Jcost_quadratic
plain-language theorem explainer
The quadratic approximation to the J-cost near balance is defined as ε²/2. Researchers deriving inertial-gravitational mass equality from a single cost function cite this when linearizing the restoring force for small deviations. It is introduced by direct definition matching the second-order Taylor term of J(1 + ε).
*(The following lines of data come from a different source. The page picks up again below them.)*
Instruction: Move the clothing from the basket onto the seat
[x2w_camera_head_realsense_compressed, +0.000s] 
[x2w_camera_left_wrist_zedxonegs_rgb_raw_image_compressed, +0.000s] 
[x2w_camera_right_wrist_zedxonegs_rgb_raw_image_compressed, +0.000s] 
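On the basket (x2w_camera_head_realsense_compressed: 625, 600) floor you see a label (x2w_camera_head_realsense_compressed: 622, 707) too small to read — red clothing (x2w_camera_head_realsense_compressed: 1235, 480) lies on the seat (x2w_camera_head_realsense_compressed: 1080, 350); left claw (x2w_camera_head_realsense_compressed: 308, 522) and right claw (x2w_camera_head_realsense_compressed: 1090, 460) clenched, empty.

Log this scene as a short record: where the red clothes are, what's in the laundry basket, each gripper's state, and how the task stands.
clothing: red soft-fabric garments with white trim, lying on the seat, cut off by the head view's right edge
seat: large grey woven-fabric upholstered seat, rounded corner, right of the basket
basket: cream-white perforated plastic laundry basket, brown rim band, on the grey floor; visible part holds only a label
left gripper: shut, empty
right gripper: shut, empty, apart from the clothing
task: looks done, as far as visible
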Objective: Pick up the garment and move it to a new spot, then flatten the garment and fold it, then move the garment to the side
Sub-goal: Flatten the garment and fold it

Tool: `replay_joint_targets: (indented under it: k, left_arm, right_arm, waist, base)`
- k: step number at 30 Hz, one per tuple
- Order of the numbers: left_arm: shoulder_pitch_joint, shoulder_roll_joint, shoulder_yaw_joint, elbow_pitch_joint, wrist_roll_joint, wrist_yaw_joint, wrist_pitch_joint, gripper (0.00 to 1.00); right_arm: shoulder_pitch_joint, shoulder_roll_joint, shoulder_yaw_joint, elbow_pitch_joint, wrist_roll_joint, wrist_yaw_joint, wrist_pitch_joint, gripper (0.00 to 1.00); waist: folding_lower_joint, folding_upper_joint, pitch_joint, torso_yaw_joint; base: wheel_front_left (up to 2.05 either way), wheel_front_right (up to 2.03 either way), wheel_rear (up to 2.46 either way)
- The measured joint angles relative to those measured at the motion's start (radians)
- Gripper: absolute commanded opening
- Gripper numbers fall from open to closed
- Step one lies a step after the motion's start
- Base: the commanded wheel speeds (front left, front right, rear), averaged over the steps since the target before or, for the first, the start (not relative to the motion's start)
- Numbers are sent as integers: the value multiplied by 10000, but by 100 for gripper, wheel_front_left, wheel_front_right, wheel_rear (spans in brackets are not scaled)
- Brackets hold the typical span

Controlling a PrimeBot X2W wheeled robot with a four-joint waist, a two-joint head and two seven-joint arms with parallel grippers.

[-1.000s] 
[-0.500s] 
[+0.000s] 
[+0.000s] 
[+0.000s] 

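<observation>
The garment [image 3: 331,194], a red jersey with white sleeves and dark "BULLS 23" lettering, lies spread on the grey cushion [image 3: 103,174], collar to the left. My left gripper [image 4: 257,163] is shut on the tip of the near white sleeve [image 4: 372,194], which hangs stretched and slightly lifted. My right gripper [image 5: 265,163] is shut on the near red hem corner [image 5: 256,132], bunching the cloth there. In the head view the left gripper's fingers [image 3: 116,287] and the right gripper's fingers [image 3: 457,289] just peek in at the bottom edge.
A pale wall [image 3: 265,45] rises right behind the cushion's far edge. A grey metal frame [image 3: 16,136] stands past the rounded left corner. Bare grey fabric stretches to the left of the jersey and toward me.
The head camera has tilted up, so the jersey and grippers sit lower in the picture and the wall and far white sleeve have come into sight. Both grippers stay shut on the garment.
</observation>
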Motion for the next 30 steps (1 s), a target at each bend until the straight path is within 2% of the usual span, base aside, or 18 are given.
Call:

Claim. The quadratic approximation to the cost function for small deviations ε from unity is given by $ε²/2$.
background
The Recognition Science cost function is J(x) = ½(x + x⁻¹) − 1, the unique solution to the Recognition Composition Law. Upstream, the cost of any recognition event is this J-cost, and for a multiplicative recognizer it is obtained by applying the derived comparator to positive ratios. In the G-003 module setting both inertial mass (resistance to ledger change) and gravitational mass (source of curvature via J-cost density) are extracted from functionals of the identical J, so equality is forced by T5 uniqueness rather than imposed.
proof idea
Direct definition encoding the known second-order Taylor expansion of J around 1. No lemmas or tactics are invoked; the body simply writes the quadratic term.
why it matters
It supplies the explicit small-ε form used by the downstream ep_relative_error to quantify O(ε⁴) corrections while showing that inertial and gravitational masses remain identical because both employ the same J_full. The definition therefore closes the G-003 registry item: equivalence is a tautology once a single cost function is adopted. It sits inside the T5–T8 forcing chain and the eight-tick octave structure.